# [What you should do]
Could you set down the listing below exactly, leaving out its pictures?

*** Collected data Section Begins ***

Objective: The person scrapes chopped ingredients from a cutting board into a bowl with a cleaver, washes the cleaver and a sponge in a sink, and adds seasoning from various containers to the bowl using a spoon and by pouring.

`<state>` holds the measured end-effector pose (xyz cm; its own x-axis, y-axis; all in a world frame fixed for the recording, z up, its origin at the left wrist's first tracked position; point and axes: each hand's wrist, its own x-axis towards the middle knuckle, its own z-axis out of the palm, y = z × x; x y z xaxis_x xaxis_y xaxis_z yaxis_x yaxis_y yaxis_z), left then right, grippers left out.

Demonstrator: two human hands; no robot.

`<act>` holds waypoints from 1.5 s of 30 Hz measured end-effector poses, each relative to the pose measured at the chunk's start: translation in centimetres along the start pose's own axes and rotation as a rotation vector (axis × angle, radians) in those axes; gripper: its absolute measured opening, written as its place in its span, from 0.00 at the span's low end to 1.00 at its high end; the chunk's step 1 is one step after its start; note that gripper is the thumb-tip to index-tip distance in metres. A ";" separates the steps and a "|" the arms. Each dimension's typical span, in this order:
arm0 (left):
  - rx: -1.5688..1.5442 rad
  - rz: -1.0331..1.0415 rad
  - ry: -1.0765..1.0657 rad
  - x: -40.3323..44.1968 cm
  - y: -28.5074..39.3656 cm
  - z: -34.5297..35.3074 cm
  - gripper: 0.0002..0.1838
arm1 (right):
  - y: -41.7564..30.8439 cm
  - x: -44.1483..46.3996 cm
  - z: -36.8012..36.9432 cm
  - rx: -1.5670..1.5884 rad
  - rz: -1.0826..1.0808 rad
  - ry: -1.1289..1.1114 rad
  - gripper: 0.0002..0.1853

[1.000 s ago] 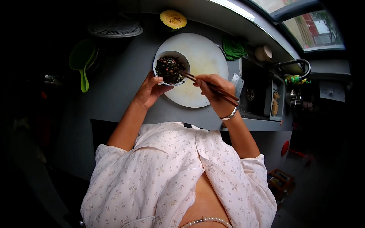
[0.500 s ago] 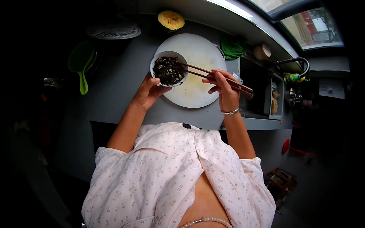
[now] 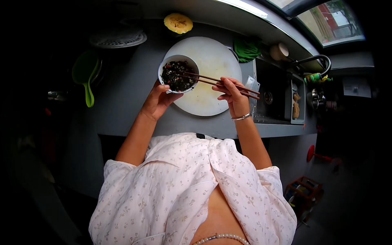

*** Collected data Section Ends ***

# [Finished task]
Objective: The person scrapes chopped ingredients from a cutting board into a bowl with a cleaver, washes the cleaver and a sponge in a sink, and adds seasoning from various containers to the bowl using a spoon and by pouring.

`<state>` holds the measured end-effector pose (xyz cm; its own x-axis, y-axis; all in a world frame fixed for the recording, z up, its origin at the left wrist's first tracked position; point and axes: each hand's wrist, its own x-axis towards the middle knuckle, its own z-axis out of the palm, y = z × x; x y z xaxis_x xaxis_y xaxis_z yaxis_x yaxis_y yaxis_z), left then right, grippers left out.

Demonstrator: two human hands; no robot.

`<act>` holds waypoints from 1.5 s of 30 Hz measured end-effector poses, each relative to the pose measured at the chunk's start: translation in centimetres along the start pose's own axes and rotation as a rotation vector (axis × angle, radians) in those axes; gripper: its absolute measured opening, written as its place in its span, from 0.00 at the span's low end to 1.00 at its high end; the chunk's step 1 is one step after its start; note that gripper is the thumb-tip to index-tip distance in metres. A ";" separates the steps and a "|" the arms. Each dimension's typical span, in this order:
arm0 (left):
  - rx: -1.5688..1.5442 rad
  - rz: -1.0331..1.0415 rad
  - ry: -1.0765..1.0657 rad
  - x: -40.3323..44.1968 cm
  - y: -28.5074..39.3656 cm
  - z: -34.5297..35.3074 cm
  - gripper: 0.0002..0.1838
arm1 (right):
  - y: -41.7564..30.8439 cm
  - x: -44.1483..46.3996 cm
  - z: -36.8012..36.9432 cm
  - rx: -1.5670..1.5884 rad
  - rz: -1.0826..1.0808 rad
  - ry: -1.1289..1.1114 rad
  - gripper: 0.0002..0.1853

[1.000 s ago] 
[0.500 s ago] 
[now] 

There is nothing further to the answer.